Dieß ist der Fall der allermeisten von diesen großen Wandersmännern. Man sieht es ihren Nachrichten und Erzählungen nur gar zu sehr an, daß sie an nichts weniger gedacht haben, als daß sie zu einem andern Gebrauch, als zur Zeitkürzung ihrer Leser, oder höchstens zu handelschaftlichen Aussichten, würden angewendet werden.

Hier wäre gleich der Fall, wo es seht gut seyn würde, wenn man mit seinen eigenen Augen sehen könnte. Das Wunderbare gewinnt selten bey einer genau prüfenden Beobachtung.

Gesetzt aber auch, wir fänden die Foleys in allen Stücken so, wie sie uns Moore schildert, so würde es doch dabey bleiben, daß dieses Völkchen vor den meisten übrigen Völkern nichts voraus hat, was es nicht vielmehr einem glücklichen Zufall als seiner Klugheit und Tugend zu danken hätte.

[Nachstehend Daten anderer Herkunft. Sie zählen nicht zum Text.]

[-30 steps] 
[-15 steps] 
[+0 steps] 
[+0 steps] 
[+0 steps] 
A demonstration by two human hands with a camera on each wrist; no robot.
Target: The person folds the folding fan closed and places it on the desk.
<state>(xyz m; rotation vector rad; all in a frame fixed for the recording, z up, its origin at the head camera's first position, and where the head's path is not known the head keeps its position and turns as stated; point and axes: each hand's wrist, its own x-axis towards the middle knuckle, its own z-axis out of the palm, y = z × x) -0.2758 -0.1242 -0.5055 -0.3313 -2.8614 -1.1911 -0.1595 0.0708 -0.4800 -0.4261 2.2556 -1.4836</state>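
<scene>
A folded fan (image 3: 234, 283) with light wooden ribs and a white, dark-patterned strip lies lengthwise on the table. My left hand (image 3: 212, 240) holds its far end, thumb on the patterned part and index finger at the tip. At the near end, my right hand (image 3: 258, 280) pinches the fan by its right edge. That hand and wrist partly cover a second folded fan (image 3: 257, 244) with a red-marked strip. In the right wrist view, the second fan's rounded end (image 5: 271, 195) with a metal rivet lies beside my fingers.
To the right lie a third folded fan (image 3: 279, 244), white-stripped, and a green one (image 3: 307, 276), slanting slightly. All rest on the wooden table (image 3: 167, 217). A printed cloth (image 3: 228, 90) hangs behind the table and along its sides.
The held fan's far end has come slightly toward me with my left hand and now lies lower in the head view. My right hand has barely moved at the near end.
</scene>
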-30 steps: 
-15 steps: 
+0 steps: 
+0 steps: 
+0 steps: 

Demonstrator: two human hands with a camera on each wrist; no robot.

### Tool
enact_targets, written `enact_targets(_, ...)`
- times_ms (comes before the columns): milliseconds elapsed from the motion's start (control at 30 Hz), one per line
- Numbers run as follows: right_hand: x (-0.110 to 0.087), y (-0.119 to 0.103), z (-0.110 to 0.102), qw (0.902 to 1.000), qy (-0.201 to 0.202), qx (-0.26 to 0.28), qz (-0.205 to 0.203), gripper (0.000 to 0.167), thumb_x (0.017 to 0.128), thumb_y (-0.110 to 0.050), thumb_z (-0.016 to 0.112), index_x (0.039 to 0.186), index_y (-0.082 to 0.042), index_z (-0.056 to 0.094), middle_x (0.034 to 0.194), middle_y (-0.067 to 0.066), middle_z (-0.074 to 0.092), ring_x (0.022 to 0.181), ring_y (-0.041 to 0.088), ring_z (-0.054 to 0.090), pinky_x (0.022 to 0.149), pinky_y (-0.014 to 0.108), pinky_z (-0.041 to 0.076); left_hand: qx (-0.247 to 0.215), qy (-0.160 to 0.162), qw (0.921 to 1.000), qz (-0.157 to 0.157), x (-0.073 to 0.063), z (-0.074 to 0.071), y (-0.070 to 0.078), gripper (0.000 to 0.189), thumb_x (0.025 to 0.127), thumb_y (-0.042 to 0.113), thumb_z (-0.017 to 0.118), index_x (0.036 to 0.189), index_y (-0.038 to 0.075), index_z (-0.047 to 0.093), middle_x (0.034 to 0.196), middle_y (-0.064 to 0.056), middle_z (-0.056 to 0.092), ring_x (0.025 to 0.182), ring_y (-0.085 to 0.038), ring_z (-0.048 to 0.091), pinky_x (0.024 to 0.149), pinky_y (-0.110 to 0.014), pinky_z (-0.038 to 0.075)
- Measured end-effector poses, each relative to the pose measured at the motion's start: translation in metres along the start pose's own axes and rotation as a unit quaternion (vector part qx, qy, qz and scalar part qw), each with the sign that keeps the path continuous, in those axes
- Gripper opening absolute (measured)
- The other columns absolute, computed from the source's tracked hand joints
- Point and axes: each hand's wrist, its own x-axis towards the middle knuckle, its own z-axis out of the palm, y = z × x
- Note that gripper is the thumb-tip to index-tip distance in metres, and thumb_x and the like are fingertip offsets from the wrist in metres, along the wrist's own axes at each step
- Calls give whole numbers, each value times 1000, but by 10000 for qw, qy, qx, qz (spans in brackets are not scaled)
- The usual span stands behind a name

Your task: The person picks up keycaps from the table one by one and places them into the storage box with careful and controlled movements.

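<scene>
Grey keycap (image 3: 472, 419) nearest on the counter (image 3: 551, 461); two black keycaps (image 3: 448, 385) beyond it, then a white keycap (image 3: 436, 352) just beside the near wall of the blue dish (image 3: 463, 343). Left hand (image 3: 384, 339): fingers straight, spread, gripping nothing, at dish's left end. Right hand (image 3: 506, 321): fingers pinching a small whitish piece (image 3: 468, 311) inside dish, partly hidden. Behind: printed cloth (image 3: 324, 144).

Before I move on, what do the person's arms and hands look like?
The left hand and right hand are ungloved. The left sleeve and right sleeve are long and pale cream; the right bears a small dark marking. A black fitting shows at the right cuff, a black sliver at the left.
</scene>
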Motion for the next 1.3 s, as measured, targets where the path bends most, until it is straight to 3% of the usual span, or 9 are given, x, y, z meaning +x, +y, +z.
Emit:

Gastfreyheit und Leutseligkeit gegen Freunde und Nothleidende sind auf dem ganzen Erdboden Züge, welche diejenige Klasse von Menschen bezeichnen, die von Viehzucht und Ackerbau in einigem Grade von Wohlstand leben.

Eben dieß gilt überhaupt von der Unschuld der Sitten, welche man uns von den Foleys anpreist. Diese ist allenthalben, wo Unterdrückung und Elend die Menschheit nicht zu einem Zustande, gegen den der viehische beneidenswürdig ist, herab gewürdigt hat, – verhältnißweise auf dem Lande viel größer als in den Städten.

Moore giebt zu verstehen, daß es auch unter seinen Foleys Leute giebt, welche zuweilen Böses thun. Freylich in geringerer Anzahl; – weil es in einer kleinen Gesellschaft nicht so viel böse Leute geben kann als in einer großen; und weil eine Menge Laster, welche in der letztern, unter gewissen Umständen, nicht gänzlich ausgerottet werden können oder wohl gar geduldet werden müssen, in jener nicht einmahl moralisch möglich sind.

Im übrigen ist es seht glücklich für die guten Foleys, daß sie ringsum von schwachen, trägen und wenig unternehmenden Völkern umgeben sind, die überdieß mehr dabey zu gewinnen haben, wenn sie ihnen eine Art von Freyheit lassen, als wenn sie versuchen wollten sie zu Sklaven zu machen. Sollte das letztere einmahl irgend einem Könige im Negerlande einfallen, so würde ein so kleines Volk unfehlbar entweder auf einmahl unterdrückt, oder durch seinen Widerstand selbst nach und nach aufgerieben werden. Ihre Sicherheit ist also bloß zufällig; und was ist Glückseligkeit ohne Sicherheit? – In diesem Augenblicke vielleicht, da wir von ihnen reden, sind sie nicht mehr!